Transcribe verbatim the span of lines that opens with the line containing "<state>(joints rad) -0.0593" and closes with the last line of the data below.

══ Data shown ══

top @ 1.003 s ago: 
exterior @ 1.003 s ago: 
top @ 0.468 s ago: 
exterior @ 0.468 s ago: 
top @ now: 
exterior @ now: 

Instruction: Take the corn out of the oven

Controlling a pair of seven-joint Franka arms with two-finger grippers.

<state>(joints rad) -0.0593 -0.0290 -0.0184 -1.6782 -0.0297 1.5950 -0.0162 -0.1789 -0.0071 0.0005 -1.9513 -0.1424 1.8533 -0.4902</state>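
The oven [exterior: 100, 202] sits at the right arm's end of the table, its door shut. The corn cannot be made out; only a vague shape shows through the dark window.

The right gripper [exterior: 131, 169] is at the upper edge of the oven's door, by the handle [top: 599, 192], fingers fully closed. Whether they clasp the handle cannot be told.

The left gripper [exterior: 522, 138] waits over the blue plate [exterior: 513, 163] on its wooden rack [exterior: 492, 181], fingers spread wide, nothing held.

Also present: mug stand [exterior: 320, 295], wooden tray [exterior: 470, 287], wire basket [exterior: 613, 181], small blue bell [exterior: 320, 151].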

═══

▶ [Output]:
<state>(joints rad) -0.0593 -0.0290 -0.0184 -1.6782 -0.0297 1.5950 -0.0162 -0.1789 -0.0071 0.0005 -1.9513 -0.1424 1.8533 -0.4902</state>
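The oven [exterior: 100, 202] sits at the right arm's end of the table, its door shut. The corn cannot be made out; only a vague shape shows through the dark window.

The right gripper [exterior: 131, 169] is at the upper edge of the oven's door, by the handle [top: 599, 192], fingers fully closed. Whether they clasp the handle cannot be told.

The left gripper [exterior: 522, 138] waits over the blue plate [exterior: 513, 163] on its wooden rack [exterior: 492, 181], fingers spread wide, nothing held.

Also present: mug stand [exterior: 320, 295], wooden tray [exterior: 470, 287], wire basket [exterior: 613, 181], small blue bell [exterior: 320, 151].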

That finishes the answer to the exercise.